■ TASK OBJECTIVE: Print exactly those lines that run from the beginning of the data to the line bearing "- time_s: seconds", inclusive.
** Opening DATASET EXTRACT block **
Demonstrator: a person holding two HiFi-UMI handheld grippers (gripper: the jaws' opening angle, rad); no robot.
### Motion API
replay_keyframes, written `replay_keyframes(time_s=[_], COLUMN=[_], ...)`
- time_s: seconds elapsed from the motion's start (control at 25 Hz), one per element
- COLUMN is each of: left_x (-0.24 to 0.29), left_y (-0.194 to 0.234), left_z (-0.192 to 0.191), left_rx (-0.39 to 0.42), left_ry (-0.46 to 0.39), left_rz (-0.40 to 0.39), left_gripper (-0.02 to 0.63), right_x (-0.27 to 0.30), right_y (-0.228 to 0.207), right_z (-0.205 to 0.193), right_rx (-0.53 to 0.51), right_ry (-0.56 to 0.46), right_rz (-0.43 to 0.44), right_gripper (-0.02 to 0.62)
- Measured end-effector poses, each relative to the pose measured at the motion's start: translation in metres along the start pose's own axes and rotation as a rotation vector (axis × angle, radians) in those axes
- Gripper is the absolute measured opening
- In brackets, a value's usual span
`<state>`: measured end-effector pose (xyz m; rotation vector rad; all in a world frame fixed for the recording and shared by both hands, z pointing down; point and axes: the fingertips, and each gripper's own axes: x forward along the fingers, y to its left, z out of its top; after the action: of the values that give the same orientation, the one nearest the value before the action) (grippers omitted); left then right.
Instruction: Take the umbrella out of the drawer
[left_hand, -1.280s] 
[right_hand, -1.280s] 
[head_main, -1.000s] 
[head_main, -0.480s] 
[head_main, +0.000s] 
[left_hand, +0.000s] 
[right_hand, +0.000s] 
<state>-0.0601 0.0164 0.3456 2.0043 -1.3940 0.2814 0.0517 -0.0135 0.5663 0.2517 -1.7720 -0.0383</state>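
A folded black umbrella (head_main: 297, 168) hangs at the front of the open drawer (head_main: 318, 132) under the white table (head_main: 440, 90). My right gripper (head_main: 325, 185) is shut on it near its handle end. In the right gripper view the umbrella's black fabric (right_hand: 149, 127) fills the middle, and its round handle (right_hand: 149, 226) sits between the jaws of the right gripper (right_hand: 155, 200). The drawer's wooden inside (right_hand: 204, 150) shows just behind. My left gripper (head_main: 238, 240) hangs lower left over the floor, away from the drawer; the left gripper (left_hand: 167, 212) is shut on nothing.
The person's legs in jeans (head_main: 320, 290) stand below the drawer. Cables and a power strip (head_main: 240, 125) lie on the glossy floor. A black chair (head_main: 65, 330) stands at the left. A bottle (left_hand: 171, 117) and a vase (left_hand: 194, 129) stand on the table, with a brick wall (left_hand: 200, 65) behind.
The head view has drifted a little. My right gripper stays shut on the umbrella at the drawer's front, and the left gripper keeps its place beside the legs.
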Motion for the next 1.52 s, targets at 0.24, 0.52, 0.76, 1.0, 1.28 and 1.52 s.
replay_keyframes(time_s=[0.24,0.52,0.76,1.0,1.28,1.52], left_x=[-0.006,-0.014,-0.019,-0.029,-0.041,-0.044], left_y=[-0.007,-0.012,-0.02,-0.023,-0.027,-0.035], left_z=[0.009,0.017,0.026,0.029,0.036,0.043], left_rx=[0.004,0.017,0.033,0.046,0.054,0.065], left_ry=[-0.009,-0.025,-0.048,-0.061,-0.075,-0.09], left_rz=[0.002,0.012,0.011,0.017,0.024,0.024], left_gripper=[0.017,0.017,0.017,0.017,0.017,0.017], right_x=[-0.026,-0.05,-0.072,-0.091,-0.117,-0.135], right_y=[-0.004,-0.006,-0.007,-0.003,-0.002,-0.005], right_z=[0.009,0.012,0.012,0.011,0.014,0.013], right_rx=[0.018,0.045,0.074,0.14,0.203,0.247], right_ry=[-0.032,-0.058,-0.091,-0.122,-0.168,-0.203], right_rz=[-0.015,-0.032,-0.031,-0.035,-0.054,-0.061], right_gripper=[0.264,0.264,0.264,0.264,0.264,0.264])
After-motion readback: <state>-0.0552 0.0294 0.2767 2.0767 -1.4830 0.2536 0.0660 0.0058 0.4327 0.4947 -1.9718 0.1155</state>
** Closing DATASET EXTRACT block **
■ SOLUTION FOR THIS PROBLEM:
Demonstrator: a person holding two HiFi-UMI handheld grippers (gripper: the jaws' opening angle, rad); no robot.
### Motion API
replay_keyframes, written `replay_keyframes(time_s=[_], COLUMN=[_], ...)`
- time_s: seconds elapsed from the motion's start (control at 25 Hz), one per element

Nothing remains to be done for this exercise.